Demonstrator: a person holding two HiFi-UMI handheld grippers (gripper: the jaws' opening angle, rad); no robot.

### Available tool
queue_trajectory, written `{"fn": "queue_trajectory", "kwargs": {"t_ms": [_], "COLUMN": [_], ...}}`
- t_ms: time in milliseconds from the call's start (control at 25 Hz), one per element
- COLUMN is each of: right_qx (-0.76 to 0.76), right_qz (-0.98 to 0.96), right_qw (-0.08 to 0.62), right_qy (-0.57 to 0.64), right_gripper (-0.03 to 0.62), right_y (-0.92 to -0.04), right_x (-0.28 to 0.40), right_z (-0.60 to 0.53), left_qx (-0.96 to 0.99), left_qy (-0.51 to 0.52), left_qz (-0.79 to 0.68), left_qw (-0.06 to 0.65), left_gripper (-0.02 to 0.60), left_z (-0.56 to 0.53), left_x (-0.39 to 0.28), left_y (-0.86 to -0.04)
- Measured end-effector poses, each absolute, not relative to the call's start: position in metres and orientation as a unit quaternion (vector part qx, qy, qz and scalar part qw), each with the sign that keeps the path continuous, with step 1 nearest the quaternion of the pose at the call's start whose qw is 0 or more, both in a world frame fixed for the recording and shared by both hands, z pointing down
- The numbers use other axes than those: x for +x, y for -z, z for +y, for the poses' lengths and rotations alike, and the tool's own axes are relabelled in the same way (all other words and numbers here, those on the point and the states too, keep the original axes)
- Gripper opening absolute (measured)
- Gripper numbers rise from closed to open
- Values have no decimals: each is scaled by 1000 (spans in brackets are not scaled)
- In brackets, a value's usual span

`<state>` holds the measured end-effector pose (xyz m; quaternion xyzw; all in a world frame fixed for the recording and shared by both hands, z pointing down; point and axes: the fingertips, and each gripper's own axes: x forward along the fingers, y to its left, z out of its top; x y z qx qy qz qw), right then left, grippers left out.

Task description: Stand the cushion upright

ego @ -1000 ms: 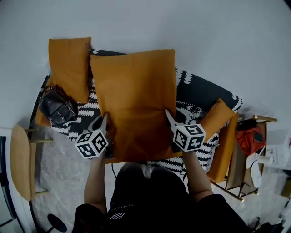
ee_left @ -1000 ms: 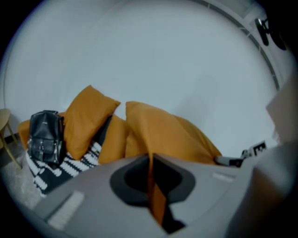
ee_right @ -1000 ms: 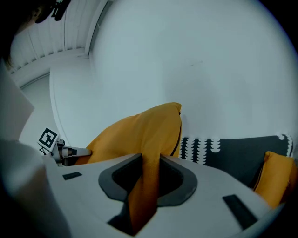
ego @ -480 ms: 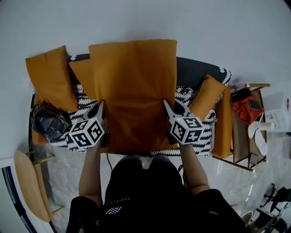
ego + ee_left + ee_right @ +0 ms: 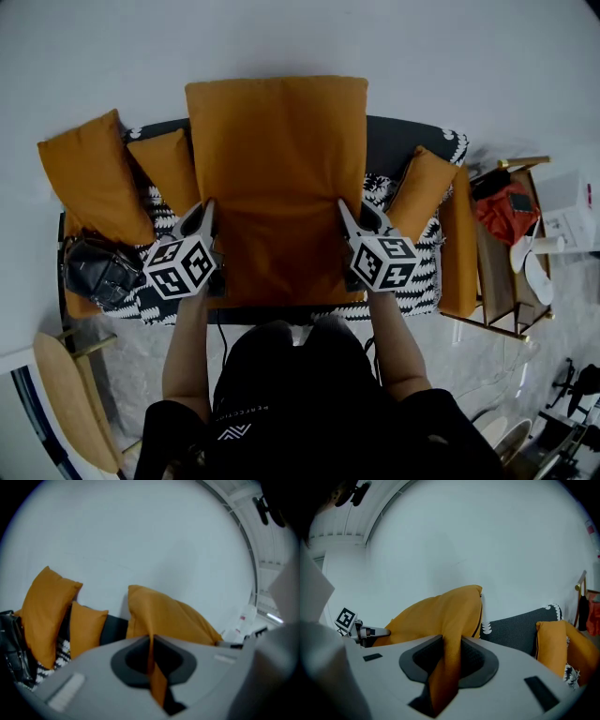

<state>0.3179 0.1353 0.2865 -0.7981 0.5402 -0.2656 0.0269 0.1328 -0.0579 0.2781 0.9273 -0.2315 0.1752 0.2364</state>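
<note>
While the large square orange fabric cushion [image 5: 277, 178] is held at the middle of the black-and-white patterned sofa [image 5: 417, 289], its top edge seen before the white wall [image 5: 300, 37], its left edge is pinched flat in the clenched jaws of the left gripper [image 5: 205, 210] and a thicker fold of its right edge is clamped by the right gripper [image 5: 343, 210]. The step in hand is judged to be the leaning of the cushion toward the dark backrest [image 5: 398, 145]. Next, its lower edge must be seated on the sofa before both grips are released.

Black short-sleeved top [image 5: 309, 394], white logo [image 5: 234, 432] at seven o'clock — grey left gripper [image 5: 205, 211] and right gripper [image 5: 343, 211] bear black-and-white marker cubes [image 5: 181, 266].
</note>
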Motion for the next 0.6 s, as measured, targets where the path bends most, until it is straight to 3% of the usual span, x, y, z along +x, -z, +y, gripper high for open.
{"fn": "queue_trajectory", "kwargs": {"t_ms": [600], "right_qx": [-792], "right_qz": [536], "right_qw": [18], "right_qy": [292], "right_gripper": [100], "right_y": [-321], "right_x": [343], "right_z": [100], "left_qx": [918], "left_qy": [-186], "left_qz": [-243], "left_qw": [252], "left_gripper": [12], "left_z": [-93], "left_x": [156], "left_y": [-317]}}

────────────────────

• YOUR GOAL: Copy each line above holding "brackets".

• TASK RESPONSE:
- Values have no decimals: each is scaled by 1000 (spans in brackets are not scaled)
- In brackets, a value's usual span

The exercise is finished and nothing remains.